Eckerson Group build on this concept in their white paper The Rise of the Data Marketplace (opens a PDF document), work commissioned in part by Podium Data. In this Eckerson’s Dave Wells (@_DaveWells_) characterises an Enterprise Data Marketplace as having the following attributes ^[6]:

Categorization organises the marketplace to simplify browsing. For example a shopper seeking budget data doesn’t need to browse through unrelated data sets about customers, employees or other data subjects. Categories complement tagging and smart search algorithms, offering a variety of ways to find data sets.

Curation is active management of the data sets that are available in the EDM. Curation selects and qualifies data sets, describes each data set, and collects and manages metadata about the collection and each individual data set.

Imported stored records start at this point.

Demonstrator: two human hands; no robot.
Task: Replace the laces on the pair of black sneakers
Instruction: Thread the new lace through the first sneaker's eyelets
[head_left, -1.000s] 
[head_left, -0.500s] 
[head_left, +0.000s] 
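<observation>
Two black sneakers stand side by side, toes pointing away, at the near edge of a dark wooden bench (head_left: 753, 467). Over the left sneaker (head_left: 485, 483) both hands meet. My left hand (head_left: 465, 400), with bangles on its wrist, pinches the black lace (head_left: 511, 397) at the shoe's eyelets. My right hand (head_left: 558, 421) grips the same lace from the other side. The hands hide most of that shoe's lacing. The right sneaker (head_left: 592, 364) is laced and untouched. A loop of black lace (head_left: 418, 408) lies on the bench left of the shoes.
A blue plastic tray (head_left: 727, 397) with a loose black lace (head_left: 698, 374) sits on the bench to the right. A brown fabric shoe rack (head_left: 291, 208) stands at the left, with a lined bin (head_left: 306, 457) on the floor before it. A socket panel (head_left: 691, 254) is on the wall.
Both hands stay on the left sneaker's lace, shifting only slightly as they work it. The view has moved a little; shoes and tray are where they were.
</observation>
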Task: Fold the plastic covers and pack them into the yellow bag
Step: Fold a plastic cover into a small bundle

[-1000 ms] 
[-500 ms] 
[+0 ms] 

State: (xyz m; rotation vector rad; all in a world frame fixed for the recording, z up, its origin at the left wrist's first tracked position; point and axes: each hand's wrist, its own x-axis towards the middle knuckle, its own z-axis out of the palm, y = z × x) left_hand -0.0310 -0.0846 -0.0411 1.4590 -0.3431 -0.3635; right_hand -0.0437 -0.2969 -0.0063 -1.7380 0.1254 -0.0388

Cataloging exposes data sets for data shoppers, including descriptions and metadata. The catalog is a view into the inventory of curated data sets. Rich metadata and powereful search are important catalog features.

Crowdsourcing is the equivalent of a social network for data. Data shoppers actively participate in catloging, curating and categorizing data. This virtuous cycle (a chain of events that reinforces outcomes through a feedback loop) continuously improves the quality and value of data in the marketplace.

Back in the Forbes article, Barth focuses on using the Data Marketplace’s interactive elements to identify the most valuable data (that which is searched for most frequently and has the best shopper rating). This data can then be the subject of focussed investment. Such investment is of the sort familiar in Data Warehouse activities, but it is directed by shoppers’ “social media” preferences rather than more formal requirements gathering exercises.

Dan Woods makes the pertinent observation that:

So, as the challenge now is not one of technology, but of setting a vision, companies have to decide how to incorporate a new set of requirements to get the most out of their data. […] Even within one company, there may be the need for multiple requirements to be met. Marketing may not need the precision that the accounting department requires. Groups with regulatory mandates may have strong compliance requirements that drive the need for data that is 100% accurate, while those doing exploration for product development purposes may prefer to have larger datasets to work with, and 90% accuracy is all that they require. The data lake must be able to employ multiple approaches as needed by different applications and groups of users.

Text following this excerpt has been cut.